Disasters   (5,750 Views | 48 Replies)

theoneandonly has 4 years experience and specializes in RN.

271 Profile Views; 16 Posts

These are the Facts based on nearly 4 weeks of this Pandemic. I have been on the front lines. Read Carefully and heed my warning.

1) If you suffer from Asthma, Lung CA, COPD, and/or other chronic lung disorders, your chances of surviving COVID-19 are slim to none. This virus attacks the lungs hard, if your lungs are already weakened, your already on the losing end of the battle with the virus.

2) If your a chronic smoker, vape, or smoke marijuana, you too, are on the losing ending of this battle.

3) Patients with no past medical history can also get very sick or even die from this virus, I have seen it happen. Why this is is not completely understood at this time, but it could be linked to lifestyle choices if you look at #2 Fact.

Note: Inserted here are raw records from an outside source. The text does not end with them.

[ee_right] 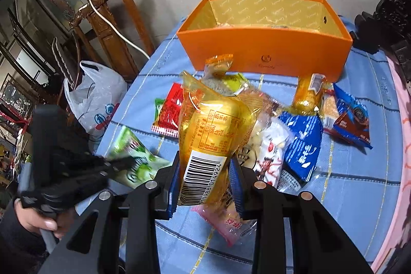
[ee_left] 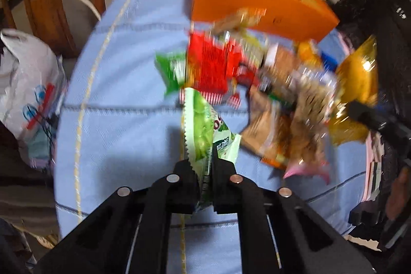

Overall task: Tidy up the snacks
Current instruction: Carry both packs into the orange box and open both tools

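My left gripper (ee_left: 204, 171) is shut on a green snack packet (ee_left: 203, 130), held above the blue cloth; it also shows in the right wrist view (ee_right: 136, 158). My right gripper (ee_right: 205, 179) is shut on a yellow packet with a barcode (ee_right: 205, 135), seen too at the right of the left wrist view (ee_left: 357, 84). An open orange box (ee_right: 264, 48) stands at the back of the table, also in the left wrist view (ee_left: 257, 1). A pile of snack packets (ee_right: 282, 135) lies in front of it, including a red packet (ee_right: 169, 109) and a blue packet (ee_right: 303, 143).
A blue checked cloth (ee_right: 346, 209) covers the table. A white plastic bag (ee_right: 97, 99) sits off the table's left edge by a carved wooden chair (ee_right: 110, 25) with a white cable. A dark carved chair (ee_right: 393, 17) stands at the right.
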A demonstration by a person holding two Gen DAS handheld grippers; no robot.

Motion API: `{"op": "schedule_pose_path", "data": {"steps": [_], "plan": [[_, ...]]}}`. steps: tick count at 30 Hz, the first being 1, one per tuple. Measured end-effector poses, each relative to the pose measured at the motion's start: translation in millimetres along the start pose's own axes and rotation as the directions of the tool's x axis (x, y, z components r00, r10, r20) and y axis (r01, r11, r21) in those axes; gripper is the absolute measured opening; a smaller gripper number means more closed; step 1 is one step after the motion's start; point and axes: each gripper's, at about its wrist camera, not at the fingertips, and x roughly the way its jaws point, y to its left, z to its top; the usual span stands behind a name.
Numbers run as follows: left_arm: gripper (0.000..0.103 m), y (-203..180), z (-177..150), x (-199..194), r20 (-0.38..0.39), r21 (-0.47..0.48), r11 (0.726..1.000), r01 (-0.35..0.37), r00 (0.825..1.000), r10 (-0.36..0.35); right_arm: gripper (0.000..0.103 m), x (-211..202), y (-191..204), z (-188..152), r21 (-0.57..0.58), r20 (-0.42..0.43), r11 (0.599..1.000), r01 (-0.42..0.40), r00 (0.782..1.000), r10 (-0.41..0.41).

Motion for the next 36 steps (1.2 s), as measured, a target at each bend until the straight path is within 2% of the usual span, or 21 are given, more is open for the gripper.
{"op": "schedule_pose_path", "data": {"steps": [5,8,11,14,18,23,24,25,26,27,28,29,31,34,36], "plan": [[0.007,-10,51,-35,0.107,0.055,0.998,0.003,0.994,-0.009,0.034,-17,-7,28,-0.018,0.074,1.000,0.025,0.997,-0.024],[0.007,-20,97,-49,0.172,0.096,0.995,0.006,0.985,-0.023,0.034,-28,-19,56,-0.013,0.135,0.999,0.049,0.990,-0.046],[0.007,-35,145,-53,0.224,0.115,0.993,0.022,0.973,-0.048,0.034,-35,-39,93,0.010,0.197,0.996,0.087,0.977,-0.087],[0.007,-59,201,-41,0.267,0.122,0.992,0.013,0.963,-0.045,0.034,-31,-62,131,0.040,0.243,0.992,0.117,0.962,-0.123],[0.007,-80,256,-8,0.248,0.098,0.995,0.032,0.967,-0.056,0.034,-5,-97,172,0.078,0.243,0.986,0.145,0.957,-0.160],[0.009,-91,286,46,0.195,0.079,0.997,0.011,0.981,-0.026,0.035,48,-139,196,0.124,0.182,0.977,0.171,0.964,-0.192],[0.013,-91,289,57,0.185,0.071,0.997,0.010,0.983,-0.023,0.037,60,-145,197,0.140,0.163,0.974,0.177,0.966,-0.199],[0.022,-91,289,62,0.180,0.064,0.998,0.004,0.984,-0.016,0.039,69,-151,197,0.158,0.140,0.969,0.192,0.967,-0.215],[0.061,-90,288,70,0.168,0.054,0.999,-0.007,0.986,-0.002,0.051,77,-157,196,0.189,0.118,0.956,0.225,0.961,-0.250],[0.084,-90,285,71,0.179,0.059,0.998,-0.016,0.984,0.005,0.068,78,-160,192,0.212,0.118,0.944,0.251,0.953,-0.280],[0.088,-92,279,66,0.218,0.077,0.996,-0.035,0.976,0.018,0.073,75,-162,188,0.231,0.141,0.937,0.262,0.944,-0.299],[0.090,-95,272,58,0.281,0.111,0.991,-0.076,0.959,0.042,0.079,66,-162,181,0.244,0.189,0.937,0.249,0.936,-0.298],[0.094,-97,263,48,0.325,0.162,0.977,-0.140,0.942,0.081,0.081,56,-162,169,0.255,0.204,0.941,0.224,0.938,-0.279],[0.094,-87,250,40,0.295,0.178,0.972,-0.156,0.951,0.098,0.083,38,-165,145,0.298,0.214,0.937,0.180,0.945,-0.249],[0.094,-78,236,34,0.283,0.167,0.973,-0.157,0.953,0.105,0.090,26,-162,127,0.312,0.211,0.934,0.177,0.945,-0.250]]}}
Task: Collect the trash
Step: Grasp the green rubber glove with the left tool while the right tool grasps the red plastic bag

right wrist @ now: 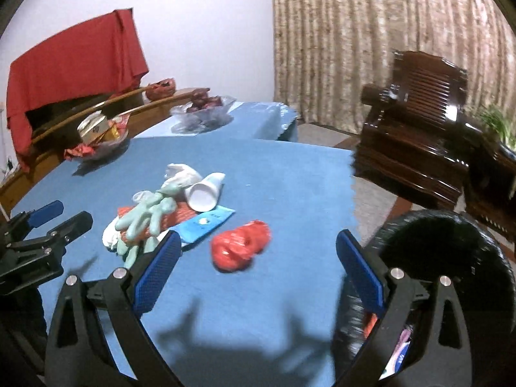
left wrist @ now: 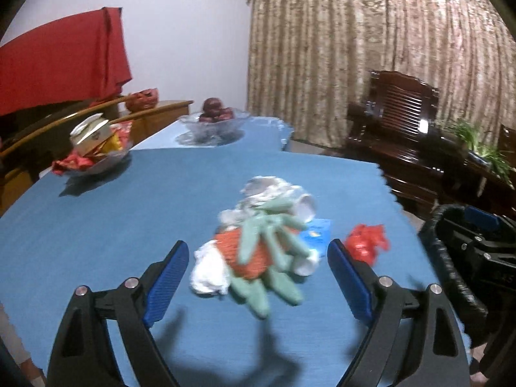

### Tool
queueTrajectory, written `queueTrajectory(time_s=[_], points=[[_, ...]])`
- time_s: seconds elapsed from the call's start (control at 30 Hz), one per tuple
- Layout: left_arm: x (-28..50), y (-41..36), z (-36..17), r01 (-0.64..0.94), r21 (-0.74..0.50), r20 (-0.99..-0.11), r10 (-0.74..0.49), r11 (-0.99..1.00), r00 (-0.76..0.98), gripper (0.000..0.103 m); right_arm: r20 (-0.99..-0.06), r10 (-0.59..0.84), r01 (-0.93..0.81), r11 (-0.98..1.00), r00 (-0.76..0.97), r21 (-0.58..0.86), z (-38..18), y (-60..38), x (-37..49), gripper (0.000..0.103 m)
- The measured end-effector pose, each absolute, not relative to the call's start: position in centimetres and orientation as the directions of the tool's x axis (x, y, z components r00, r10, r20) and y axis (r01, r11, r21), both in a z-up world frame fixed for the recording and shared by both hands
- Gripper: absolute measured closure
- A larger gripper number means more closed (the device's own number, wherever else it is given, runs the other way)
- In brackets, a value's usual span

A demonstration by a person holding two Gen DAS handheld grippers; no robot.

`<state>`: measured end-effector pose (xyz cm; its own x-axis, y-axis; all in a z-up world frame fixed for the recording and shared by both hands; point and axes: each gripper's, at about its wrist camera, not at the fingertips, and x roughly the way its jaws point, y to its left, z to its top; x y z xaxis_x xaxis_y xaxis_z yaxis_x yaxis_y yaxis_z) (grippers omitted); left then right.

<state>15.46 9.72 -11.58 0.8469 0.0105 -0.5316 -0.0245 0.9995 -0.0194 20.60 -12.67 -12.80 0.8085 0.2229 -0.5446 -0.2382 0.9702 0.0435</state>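
Left gripper (left wrist: 258, 258) over blue tabletop (left wrist: 96, 232), fingers (left wrist: 167, 277) spread wide and empty, framing a trash heap: pale green gloves (left wrist: 274, 251) across orange netting (left wrist: 248, 258), crumpled white tissue (left wrist: 208, 271) at left, white paper cups (left wrist: 304, 208) and blue packet (left wrist: 317, 235) behind. Right gripper (right wrist: 256, 267) likewise spread, nothing held, crumpled red wrapper (right wrist: 240, 246) lying apart from the heap between its fingers (right wrist: 156, 274); black bin (right wrist: 451, 258) just right of the tabletop edge, scraps inside. Glass dish of snack packets (left wrist: 93, 154) and glass bowl of dark red fruit (left wrist: 214, 119) at far side.
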Motion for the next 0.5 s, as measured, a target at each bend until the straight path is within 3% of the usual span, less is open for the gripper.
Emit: queueTrajectory(time_s=[0.5], points=[[18.6, 12.7, -16.6, -0.051, -0.042, -0.607, 0.015, 0.998, 0.794, 0.029, -0.658, 0.156, -0.192, 0.981, 0.737, 0.018, -19.6, -9.4, 27.1, 0.010]])
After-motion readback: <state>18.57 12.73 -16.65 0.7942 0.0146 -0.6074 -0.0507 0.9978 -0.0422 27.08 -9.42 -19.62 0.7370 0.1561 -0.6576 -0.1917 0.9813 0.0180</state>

4) If your Obese, you likely have a weakened immune system. You also likely suffer from HTN, DM II, CAD, and other chronic health disorders which weaken your immune system. You will likely develop a severe illness from this virus and potentially be put on a ventilator.

5) Many patients who survive and are discharged require oxygen at home. Yes, you will likely need oxygen support when you leave the hospital. For how long? It's not known, but I have seen patients who need an additional 1-2 weeks of O2 support after discharge.

6) Many patients are dying from the virus. Morgues are filled to capacity in the hospital. If your loved one is dead, they are likely in a refrigerated truck.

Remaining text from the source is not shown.